Azerbaijan International

Winter 2001 (9.4)
Page 14

Evolution of Consciousness
Ten Years After the Collapse of the Soviet Union
by Betty Blair

Betty Blair
Fifty years from now, historians are likely to identify December 8, 1991 as the actual date that the Soviet Union collapsed. On that day, the leaders of Belarus, Ukraine and Russia met in the Bela Vezha Forest [Belarus] and drew up a document, now referred to as the Bela Vezha Agreement, stating that "the Soviet Union as a geopolitical reality and a subject of international law has ceased to exist."

But the actual process of disintegration, many Azerbaijanis would suggest, began nearly two years earlier for them with the tragic events of Black January (January 19-20, 1990), when Soviet troops under orders from Soviet leader Mikhail Gorbachev suddenly descended on the streets and indiscriminately killed civilians to quell what was described as the unruliness of Azerbaijanis demonstrating for independence.

This unprovoked slaughter numbed the Azerbaijani people. Officially 132 people died that night, but no one doubts that the casualties were grossly underreported and that many bodies were dumped into the sea to conceal the terrible massacre. Today, mystery still shrouds that event, in terms of the actual facts and figures. But one thing is clear: for hundreds of thousands of Azerbaijanis, perhaps even millions, the Soviet Union ceased to exist beginning on that tragic night.

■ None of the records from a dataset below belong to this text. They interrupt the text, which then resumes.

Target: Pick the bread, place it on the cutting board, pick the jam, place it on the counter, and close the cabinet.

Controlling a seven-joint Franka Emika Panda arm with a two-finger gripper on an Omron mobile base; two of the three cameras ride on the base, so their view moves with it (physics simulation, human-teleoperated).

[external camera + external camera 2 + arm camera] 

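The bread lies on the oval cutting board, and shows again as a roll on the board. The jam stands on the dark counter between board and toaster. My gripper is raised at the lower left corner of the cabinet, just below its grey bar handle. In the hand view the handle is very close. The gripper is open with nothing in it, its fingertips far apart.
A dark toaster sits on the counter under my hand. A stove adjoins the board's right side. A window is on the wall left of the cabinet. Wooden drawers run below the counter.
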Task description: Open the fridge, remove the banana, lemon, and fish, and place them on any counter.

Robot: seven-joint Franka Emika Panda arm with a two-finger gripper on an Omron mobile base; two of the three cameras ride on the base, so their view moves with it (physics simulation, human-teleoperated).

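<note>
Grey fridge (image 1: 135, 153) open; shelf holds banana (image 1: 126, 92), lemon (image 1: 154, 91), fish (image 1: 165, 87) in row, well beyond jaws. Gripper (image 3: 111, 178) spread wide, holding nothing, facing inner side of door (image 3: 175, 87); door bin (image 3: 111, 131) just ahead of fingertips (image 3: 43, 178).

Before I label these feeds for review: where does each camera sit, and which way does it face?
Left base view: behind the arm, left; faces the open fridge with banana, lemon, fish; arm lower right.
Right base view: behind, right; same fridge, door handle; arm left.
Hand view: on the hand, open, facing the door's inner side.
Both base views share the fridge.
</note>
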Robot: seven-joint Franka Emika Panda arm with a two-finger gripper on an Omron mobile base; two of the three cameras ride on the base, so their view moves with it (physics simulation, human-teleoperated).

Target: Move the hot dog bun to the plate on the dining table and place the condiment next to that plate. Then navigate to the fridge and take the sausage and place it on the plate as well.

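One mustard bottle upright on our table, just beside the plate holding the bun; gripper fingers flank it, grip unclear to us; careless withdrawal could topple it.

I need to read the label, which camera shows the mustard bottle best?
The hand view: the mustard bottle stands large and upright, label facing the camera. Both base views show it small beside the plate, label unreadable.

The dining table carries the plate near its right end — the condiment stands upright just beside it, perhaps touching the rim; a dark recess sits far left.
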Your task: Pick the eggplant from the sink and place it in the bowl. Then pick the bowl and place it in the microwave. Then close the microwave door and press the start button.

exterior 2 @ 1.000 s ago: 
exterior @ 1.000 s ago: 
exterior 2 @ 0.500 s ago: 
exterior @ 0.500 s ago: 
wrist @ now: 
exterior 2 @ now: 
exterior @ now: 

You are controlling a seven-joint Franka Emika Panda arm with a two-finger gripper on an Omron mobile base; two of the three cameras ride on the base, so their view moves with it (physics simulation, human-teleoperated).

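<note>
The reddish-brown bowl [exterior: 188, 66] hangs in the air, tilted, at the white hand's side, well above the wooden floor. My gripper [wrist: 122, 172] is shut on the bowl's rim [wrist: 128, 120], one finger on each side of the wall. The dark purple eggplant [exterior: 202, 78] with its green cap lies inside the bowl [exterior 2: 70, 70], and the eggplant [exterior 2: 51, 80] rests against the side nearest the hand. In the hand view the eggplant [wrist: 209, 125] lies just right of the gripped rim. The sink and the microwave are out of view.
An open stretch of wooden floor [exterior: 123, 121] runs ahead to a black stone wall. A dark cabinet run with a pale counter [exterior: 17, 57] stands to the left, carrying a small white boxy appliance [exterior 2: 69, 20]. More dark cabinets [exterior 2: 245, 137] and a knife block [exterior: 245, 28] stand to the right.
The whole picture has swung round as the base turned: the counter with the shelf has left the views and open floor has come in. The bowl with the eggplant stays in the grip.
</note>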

It was an automatic decision. Azerbaijanis simply lost faith in the system, concluding that the "Brotherhood of Nations" the USSR had claimed for the 15 Soviet republics had grossly abused their rights as citizens. Many Communist Party members in Azerbaijan burned their ID cards in protest, giving up many privileges that they had worked hard to achieve. There was no turning back. And thus it was Black January that gave birth to an evolution of consciousness in Azerbaijan that eventually did lead to its independence.

Government Building
Left: Azerbaijan celebrating Ten Years since the Collapse of the Soviet Union in November 2001 in front of the Government Building.

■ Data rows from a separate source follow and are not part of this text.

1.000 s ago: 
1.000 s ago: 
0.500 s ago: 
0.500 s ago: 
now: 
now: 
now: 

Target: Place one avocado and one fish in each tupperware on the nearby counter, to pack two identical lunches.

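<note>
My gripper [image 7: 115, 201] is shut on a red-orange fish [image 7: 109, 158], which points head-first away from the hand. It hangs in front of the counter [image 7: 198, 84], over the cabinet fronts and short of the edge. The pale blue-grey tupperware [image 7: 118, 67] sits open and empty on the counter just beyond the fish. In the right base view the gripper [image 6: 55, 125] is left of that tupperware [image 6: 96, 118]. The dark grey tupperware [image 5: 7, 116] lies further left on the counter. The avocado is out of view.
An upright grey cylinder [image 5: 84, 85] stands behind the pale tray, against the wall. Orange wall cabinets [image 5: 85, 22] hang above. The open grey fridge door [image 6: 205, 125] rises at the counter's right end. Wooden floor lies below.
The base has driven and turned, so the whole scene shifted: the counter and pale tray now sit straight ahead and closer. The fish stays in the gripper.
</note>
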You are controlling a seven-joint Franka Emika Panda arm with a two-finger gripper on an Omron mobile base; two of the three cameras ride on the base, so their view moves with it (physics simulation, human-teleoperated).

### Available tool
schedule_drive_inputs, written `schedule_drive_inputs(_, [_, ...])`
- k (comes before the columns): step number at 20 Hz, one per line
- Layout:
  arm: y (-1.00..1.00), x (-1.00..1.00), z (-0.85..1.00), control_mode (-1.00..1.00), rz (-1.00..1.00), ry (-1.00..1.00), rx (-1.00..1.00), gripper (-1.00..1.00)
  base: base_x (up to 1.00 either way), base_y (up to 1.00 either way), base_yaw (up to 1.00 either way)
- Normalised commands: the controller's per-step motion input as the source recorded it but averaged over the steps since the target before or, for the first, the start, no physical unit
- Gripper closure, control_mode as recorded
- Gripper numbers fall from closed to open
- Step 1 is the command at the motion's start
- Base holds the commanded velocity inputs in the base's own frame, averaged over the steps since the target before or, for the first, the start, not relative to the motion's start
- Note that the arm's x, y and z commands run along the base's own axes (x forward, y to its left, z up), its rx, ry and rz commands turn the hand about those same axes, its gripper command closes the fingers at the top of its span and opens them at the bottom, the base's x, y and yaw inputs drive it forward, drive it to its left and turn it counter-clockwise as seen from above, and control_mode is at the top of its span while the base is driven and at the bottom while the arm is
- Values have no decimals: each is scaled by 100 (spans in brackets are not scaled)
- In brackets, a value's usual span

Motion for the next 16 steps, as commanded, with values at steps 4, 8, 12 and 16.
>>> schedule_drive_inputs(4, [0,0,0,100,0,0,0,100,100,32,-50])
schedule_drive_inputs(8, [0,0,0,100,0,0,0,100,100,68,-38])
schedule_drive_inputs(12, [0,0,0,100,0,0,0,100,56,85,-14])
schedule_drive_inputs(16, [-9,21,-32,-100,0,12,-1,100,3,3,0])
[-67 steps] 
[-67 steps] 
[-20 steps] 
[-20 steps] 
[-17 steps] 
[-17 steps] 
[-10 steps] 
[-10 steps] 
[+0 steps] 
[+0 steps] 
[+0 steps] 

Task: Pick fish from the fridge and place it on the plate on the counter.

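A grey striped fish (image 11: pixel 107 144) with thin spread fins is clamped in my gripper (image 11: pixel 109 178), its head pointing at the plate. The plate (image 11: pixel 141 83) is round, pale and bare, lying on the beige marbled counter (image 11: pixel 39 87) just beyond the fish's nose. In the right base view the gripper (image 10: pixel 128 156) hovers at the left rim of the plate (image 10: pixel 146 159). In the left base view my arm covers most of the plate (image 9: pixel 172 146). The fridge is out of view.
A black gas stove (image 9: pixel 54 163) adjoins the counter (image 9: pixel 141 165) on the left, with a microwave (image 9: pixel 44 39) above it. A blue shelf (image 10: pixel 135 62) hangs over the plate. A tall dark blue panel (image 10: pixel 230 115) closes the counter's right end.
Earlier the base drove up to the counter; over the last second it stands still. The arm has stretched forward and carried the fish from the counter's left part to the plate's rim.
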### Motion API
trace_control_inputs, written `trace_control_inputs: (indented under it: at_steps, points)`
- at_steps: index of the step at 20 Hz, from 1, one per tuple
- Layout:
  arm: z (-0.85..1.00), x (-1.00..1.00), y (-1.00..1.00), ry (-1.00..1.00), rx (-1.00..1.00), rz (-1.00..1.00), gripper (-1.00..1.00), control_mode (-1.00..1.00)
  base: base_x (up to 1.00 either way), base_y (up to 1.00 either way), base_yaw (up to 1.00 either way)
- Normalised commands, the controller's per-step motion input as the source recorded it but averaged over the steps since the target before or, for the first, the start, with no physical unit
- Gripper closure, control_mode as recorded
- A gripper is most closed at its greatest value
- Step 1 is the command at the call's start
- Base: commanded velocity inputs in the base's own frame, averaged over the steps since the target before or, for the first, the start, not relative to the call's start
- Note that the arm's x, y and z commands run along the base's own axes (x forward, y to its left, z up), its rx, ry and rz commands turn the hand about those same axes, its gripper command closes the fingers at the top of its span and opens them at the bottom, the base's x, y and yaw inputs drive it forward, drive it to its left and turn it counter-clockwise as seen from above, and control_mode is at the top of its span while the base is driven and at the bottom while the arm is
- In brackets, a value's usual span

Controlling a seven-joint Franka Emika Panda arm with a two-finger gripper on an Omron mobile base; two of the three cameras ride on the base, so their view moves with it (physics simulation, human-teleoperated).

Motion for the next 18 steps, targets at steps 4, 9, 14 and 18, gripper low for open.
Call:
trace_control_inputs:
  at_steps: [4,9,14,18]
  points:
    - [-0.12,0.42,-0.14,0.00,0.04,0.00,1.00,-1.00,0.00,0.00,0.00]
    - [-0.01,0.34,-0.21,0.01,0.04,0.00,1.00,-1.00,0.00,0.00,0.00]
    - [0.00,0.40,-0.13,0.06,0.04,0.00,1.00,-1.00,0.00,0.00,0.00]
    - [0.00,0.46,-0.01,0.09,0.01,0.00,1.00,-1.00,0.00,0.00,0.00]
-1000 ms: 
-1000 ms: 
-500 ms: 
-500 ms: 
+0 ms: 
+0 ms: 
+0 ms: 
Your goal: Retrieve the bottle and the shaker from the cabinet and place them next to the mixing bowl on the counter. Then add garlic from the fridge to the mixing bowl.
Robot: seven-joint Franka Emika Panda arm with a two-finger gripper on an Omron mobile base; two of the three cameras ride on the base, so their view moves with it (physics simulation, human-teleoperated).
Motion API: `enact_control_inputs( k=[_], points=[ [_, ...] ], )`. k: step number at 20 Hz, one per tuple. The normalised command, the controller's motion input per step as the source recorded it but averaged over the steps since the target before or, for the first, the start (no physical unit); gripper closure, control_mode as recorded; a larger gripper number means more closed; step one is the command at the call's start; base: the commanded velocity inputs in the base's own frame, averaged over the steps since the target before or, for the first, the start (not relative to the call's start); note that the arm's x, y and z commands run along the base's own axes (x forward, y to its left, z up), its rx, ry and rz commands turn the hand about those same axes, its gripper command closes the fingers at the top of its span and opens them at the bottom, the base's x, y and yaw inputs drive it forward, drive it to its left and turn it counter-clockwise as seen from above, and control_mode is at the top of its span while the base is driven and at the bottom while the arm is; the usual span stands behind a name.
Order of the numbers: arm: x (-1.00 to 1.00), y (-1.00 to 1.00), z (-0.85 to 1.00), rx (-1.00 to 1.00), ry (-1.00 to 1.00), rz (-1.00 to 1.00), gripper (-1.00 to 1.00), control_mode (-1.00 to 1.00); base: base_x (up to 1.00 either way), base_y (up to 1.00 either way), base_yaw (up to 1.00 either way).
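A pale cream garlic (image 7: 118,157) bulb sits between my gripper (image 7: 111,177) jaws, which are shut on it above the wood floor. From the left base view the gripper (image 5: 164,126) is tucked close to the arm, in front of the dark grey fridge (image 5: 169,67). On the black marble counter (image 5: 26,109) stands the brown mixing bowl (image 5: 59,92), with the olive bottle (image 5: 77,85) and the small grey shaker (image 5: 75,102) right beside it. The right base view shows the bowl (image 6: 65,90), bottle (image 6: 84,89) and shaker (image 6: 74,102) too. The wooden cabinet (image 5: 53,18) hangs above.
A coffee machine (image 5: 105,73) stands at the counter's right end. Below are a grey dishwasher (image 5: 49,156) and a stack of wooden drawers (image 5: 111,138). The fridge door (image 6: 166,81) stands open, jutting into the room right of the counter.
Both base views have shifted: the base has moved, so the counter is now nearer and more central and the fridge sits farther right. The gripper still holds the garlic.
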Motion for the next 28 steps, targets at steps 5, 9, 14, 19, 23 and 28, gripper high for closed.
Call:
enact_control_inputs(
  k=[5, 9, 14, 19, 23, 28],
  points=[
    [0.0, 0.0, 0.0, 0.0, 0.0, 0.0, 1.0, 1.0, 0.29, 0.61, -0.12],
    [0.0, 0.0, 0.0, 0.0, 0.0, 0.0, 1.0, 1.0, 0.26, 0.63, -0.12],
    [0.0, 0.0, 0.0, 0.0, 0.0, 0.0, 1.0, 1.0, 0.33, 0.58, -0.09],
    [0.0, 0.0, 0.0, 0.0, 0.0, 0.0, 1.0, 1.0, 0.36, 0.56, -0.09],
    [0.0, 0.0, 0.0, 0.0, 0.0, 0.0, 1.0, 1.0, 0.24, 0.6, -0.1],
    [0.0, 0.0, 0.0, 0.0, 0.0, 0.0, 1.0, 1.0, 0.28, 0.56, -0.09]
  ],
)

In both the Autumn and Winter 2001 issues (AI 9.3 and AI 9.4) of our magazine, we have reflected on this ten-year process of shaking off the shackles of a totalitarian system and grappling with the concept of independence. In the course of interviewing people and translating and editing articles, we've noted two distinct patterns emerging in what we've entitled "The Evolution of Consciousness."

The first tendency has to do with Azerbaijanis forging international ties, breaking down those walls that once imprisoned and separated them from the rest of the world. The West called it the "Iron Curtain"; Azerbaijanis often referred to it as an "Information Blockade" that prohibited them from communicating and meeting with outsiders. During this past decade, Azerbaijanis have moved rather quickly beyond their territorial borders to establish international ties, starting with the very intense itinerary that Heydar Aliyev pursued, especially during the early years of his Presidency, to visit foreign Heads of State, build relations and sign contractual agreements in economic, political and cultural spheres.

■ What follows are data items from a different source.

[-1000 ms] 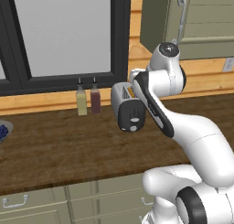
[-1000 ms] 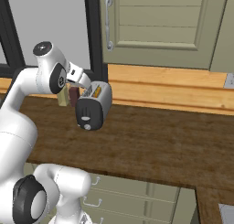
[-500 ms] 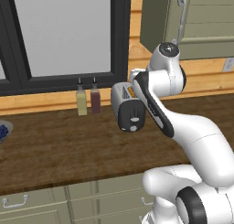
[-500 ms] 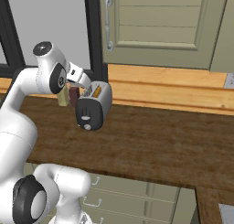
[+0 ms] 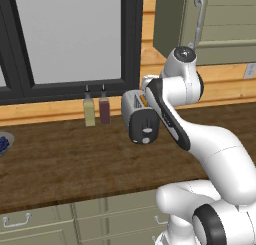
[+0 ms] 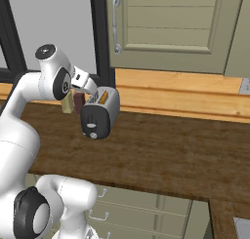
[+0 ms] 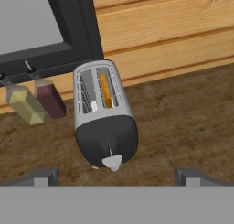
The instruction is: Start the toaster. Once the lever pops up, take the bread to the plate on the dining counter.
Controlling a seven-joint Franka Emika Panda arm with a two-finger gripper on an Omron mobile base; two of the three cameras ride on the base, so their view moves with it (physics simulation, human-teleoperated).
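Two base views flanking arm, hand view close above toaster (image 7: 105,122)

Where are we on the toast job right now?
Early. The bread sits down in one slot of the toaster, so nothing has been taken out yet. In hand: the gripper hangs above the toaster's black end face, fingers spread, holding nothing. Whether the lever has been pressed I cannot tell. Left: wait for the pop, lift the bread, carry it to the plate.

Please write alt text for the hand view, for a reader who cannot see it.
A silver toaster with a black end face stands on a dark wooden counter, bread sitting in one slot. Two slim bottles stand beside it, under a dark window frame.
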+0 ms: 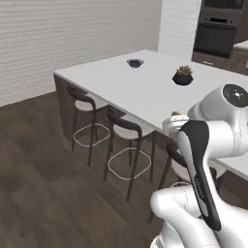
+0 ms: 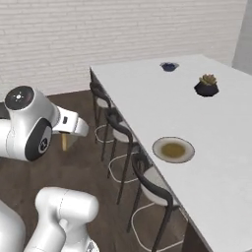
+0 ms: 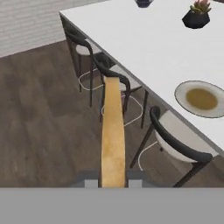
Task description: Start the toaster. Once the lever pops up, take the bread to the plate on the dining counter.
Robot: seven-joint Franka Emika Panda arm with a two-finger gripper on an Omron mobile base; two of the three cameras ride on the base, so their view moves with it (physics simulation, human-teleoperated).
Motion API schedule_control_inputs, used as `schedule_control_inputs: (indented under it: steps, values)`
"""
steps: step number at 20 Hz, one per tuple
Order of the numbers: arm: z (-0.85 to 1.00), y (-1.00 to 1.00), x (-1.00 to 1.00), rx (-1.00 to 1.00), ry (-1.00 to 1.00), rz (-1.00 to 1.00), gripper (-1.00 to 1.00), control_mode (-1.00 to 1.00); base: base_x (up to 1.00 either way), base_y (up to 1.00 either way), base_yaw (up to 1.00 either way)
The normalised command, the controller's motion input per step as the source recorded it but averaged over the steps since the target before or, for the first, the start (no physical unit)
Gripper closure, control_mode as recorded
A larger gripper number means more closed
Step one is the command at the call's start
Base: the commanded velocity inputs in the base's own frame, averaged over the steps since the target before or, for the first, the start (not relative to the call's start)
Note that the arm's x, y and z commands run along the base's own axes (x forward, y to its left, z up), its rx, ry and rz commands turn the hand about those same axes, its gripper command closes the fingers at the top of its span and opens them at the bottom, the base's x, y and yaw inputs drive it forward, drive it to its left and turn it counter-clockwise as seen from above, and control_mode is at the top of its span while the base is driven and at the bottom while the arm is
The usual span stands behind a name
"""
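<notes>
The bread stands edge-on between the two fingertips of the gripper, whose jaws are drawn in and clamped on the slice's flat faces; in the hand view it rises as a narrow tan strip from the tips. In the right base view a bit of the slice hangs below the white hand, over the dark wood floor.

Taking the plate as the landmark: the held slice is well short of it, out past the long edge of the dining counter on which the plate lies, and above the row of black stools tucked under that edge. The plate is a round grey-brown dish with nothing on it. Farther along the counter from the plate sit a small potted succulent and, beyond that, a small dark bowl.

By this showing the toasting and the lifting-out are done and the carry is well advanced. What remains is to bring the slice over the counter edge, lower it onto the plate and release it.
</notes>
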Motion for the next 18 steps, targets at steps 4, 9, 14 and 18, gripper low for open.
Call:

The spirit of internationalism is not something new. It has existed deep within their soul for millennia. Located at a strategic trading crossroads of east and west, north and south, Azerbaijan has long prided itself on its hospitality to strangers. It's just that the Soviet system banned those ties for all except the privileged few who became emissaries or token representatives to demonstrate the superiority of the Soviet system.

The second trend that we've observed relates to Azerbaijanis finally being able to look deep within themselves to discover who they are as a people and as a nation. Clearly, they are grappling with the question of identity. This is leading to a revival of interest in the Azeri language, culture, music, folklore, history, archeology - you name it. During the Soviet regime, delving into one's national roots was prohibited for the sake of the "greater good of that vast nation" that encompassed many nationalities and stretched across 12 time zones. Other former Soviet Republics complain about the same thing today. But without understanding their own roots, how can Azerbaijanis or the people of any other Republics succeed in building their own futures? How much will they be able to recover that hasn't already been intentionally obliterated over these past 70 years? How much will historians be able to piece back together? How much has been erased from the collective memory forever?

When we began publishing Azerbaijan International magazine in 1993, we didn't realize that our efforts would produce one of the most reliable, consistent and comprehensive accounts in English of Azerbaijan's process of rebirth. It's been a fascinating journey to witness and record the founding of a new nation. We hope the articles that follow provide our readers with invaluable glimpses into this incredible historical phenomenon.

Azerbaijan International (9.4) Winter 2001.